Ainda morava no mesmo bairro pobre da periferia e todos os homens só sabiam se referir a ela como uma mulher fácil. Nunca teve um namorado. Ela não era para namorar, eles diziam. Eva concordava, mas não pelo mesmo motivo. Eles achavam que ela não era boa o suficiente. Já Eva sabia que era boa demais para viver à sombra de homens medíocres.

Antes, ainda se divertia com o gerente do banco, com seu professor da academia ou com o gringo que vinha visitar a irmã, sua vizinha, de seis em seis meses. Mas tudo mudou quando um nudes seu vazou, passando pelo WhatsApp do bairro inteiro.

Não tinha nem a quem acusar. Aquela era uma foto padrão que mandava para os três. Não era todo dia que estava com paciência para encontrar o melhor ângulo da própria boceta. Mas a tatuagem no braço inteiro a entregou. Como não se ligou nesse detalhe?

Amadorapraguejava a si mesma.

Algo em Eva morreu nesse dia. O fato de gostar de sexo em nada tinha a ver com a dor de ser invadida e exposta dessa forma, tendo que ouvir o padeiro comentando sobre suas entranhas com o homem que cortava mortadela.

Estava agora desacreditada das pessoas e do sexo oposto. Há tempos não dava chance para que ninguém se aproximasse dela. Morava em uma quitinete caindo aos pedaços, sozinha com uma vira-latas que achou na rua e trabalhava mais de 9 horas por dia em uma loja de roupas no shopping central.

Bom, essa era a vida de Eva até eu, o cupido, decidir que ela precisava de um pouco de justiça.

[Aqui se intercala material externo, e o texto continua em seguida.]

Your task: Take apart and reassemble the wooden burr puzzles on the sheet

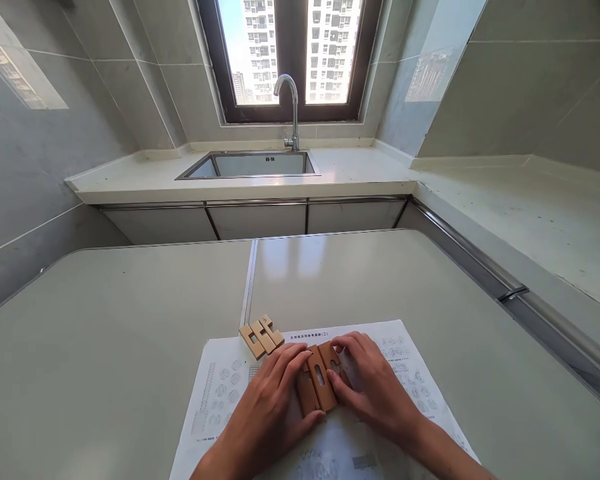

Além do seu fiel vibrador rabbit, Eva encontrava prazer em um velho hábito: ler. À noite, depois do trabalho, sempre ia até a biblioteca pública. Escolhia um livro na estante, sentia o cheiro único das páginas velhas e lia até quase perder o último ônibus para casa, o que sempre acontecia quando uma obra envolvente lhe tirava a noção do tempo.

Aquele era um desses dias. Tinha encontrado um romance que a fez devorar mais de 100 páginas feito uma viciada. Quando olhou no relógio, faltavam 15 minutos para a biblioteca fechar e o último ônibus passar. Se perdesse a condução, o outro só passaria depois de uma hora.

—  Droga! —  exclamou alto demais, mas não foi repreendida, já que não havia ninguém no local.

Até a bibliotecária Suzy havia desaparecido, o que era estranho porque a senhora rabugenta sempre estava ali para expulsá-la quando estava perto de encerrar o expediente.

Saiu catando sua bolsa, jogando as alças sobre os ombros, afobada. Colocou o livro no lugar e desatou a correr, mas quando atravessou desesperada a porta de vidro e alcançou o corredor, seu corpo se chocou contra um peito forte. Olhou para cima e encarou o homem alto com músculos desenhados em uma camisa social azul e com dois botões abertos. Jesus!